Landolin received CBT training from the Beck Institute and adapted the approach specifically for clinics.
Since late 2020, Landolin has conducted over 1,400 patient visits – half of which included significant psychotherapy – and has increased the number of psychiatric service hours available to UCSF primary care patients by 40%.
The clinic’s primary care providers also consult with Landolin to optimize their clinical approach to challenging situations, strengthening their skills and confidence in caring for patients’ mental health.
Integrating Psychiatric Services in a Community-Based OBGYN Clinic
Like Landolin, Kara Birch, DNP, NP, associate professor, strives to remove structural barriers to psychiatric care through her work at Golden Gate Obstetrics and Gynocology (OBGYN).
Previously, Golden Gate OBGYN did not offer direct psychiatric services. They referred people to community resources and struggled to ensure patients received care.
After Golden Gate OBGYN became a UCSF Health affiliate, Birch joined the team to provide integrated mental health services to anyone seeking care there.
Now providers know their patients are getting support. “Patients are not navigating complicated referral processes or showing up to an unfamiliar place, and health care providers are supported and assured that their patients are receiving quality care,” says Birch.

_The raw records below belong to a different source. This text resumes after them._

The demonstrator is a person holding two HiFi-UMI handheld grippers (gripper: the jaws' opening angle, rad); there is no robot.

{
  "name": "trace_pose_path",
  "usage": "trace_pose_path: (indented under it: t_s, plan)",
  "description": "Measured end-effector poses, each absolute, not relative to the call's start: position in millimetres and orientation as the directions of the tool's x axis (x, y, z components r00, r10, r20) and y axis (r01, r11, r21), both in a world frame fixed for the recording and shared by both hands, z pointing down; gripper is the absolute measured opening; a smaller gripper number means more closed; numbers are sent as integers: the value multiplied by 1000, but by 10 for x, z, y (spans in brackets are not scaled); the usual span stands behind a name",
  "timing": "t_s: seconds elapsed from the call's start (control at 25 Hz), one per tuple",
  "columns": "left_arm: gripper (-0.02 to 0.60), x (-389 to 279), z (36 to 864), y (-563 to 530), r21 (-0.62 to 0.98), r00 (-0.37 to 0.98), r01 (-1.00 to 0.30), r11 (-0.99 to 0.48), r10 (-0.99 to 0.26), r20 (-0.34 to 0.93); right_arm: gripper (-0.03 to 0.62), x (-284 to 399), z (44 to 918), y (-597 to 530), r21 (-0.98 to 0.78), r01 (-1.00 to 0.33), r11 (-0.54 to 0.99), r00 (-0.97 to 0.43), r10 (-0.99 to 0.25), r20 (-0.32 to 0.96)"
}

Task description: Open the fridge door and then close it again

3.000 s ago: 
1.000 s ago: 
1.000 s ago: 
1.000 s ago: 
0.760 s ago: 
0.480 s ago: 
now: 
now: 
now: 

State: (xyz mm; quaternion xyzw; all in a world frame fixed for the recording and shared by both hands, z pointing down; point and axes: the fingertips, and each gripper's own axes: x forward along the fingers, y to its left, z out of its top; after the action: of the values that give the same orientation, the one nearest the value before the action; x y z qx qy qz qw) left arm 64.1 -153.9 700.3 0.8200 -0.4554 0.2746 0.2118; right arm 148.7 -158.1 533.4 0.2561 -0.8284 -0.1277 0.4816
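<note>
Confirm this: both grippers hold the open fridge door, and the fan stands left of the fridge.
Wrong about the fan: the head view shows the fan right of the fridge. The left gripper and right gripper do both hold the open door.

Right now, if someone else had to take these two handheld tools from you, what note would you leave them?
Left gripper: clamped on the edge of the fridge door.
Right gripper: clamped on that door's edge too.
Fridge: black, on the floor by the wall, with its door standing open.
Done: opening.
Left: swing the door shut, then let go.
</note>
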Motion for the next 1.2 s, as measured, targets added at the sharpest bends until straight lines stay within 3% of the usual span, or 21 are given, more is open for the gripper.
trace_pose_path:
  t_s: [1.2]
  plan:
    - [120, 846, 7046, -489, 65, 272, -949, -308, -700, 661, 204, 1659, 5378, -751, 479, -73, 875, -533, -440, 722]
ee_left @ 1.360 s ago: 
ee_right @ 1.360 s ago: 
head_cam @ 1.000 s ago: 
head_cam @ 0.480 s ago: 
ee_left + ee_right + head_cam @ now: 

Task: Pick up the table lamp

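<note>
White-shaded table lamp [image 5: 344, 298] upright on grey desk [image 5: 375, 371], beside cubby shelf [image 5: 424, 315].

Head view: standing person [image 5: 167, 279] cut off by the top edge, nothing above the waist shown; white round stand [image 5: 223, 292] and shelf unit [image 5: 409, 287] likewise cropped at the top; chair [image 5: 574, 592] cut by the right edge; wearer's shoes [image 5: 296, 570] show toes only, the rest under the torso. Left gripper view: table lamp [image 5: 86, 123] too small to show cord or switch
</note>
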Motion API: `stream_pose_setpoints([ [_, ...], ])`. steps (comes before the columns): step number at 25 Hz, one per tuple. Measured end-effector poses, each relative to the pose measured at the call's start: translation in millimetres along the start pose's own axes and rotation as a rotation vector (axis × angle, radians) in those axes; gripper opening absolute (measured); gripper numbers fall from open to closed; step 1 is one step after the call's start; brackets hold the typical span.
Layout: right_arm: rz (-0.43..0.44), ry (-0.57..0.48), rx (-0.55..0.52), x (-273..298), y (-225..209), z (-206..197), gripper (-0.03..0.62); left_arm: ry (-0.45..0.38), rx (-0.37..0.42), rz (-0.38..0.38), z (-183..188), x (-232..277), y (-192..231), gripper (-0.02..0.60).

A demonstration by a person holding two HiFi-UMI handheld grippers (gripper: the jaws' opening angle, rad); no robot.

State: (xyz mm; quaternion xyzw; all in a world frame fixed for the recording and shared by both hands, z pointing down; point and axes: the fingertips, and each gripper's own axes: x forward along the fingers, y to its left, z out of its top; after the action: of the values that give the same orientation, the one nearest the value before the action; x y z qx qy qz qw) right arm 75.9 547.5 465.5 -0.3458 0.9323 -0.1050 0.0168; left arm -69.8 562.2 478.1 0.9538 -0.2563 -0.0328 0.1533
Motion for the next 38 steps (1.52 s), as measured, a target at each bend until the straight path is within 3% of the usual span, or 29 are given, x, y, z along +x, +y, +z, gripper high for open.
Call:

The three-person team includes a health care navigator, a part-time psychologist for triage and Birch, who provides full-scope psychiatric services including psychiatric evaluation, medication management, psychotherapy and follow-up.
Although Birch and her team see patients for a variety of reasons, many patients need support navigating infertility, pregnancy, pregnancy loss, postpartum and parenthood. Birch has specialized training in perinatal mental health.
“We make it easier to access psychiatric care by offering telemental health in collaboration with the OBGYN team patients already know,” says Birch.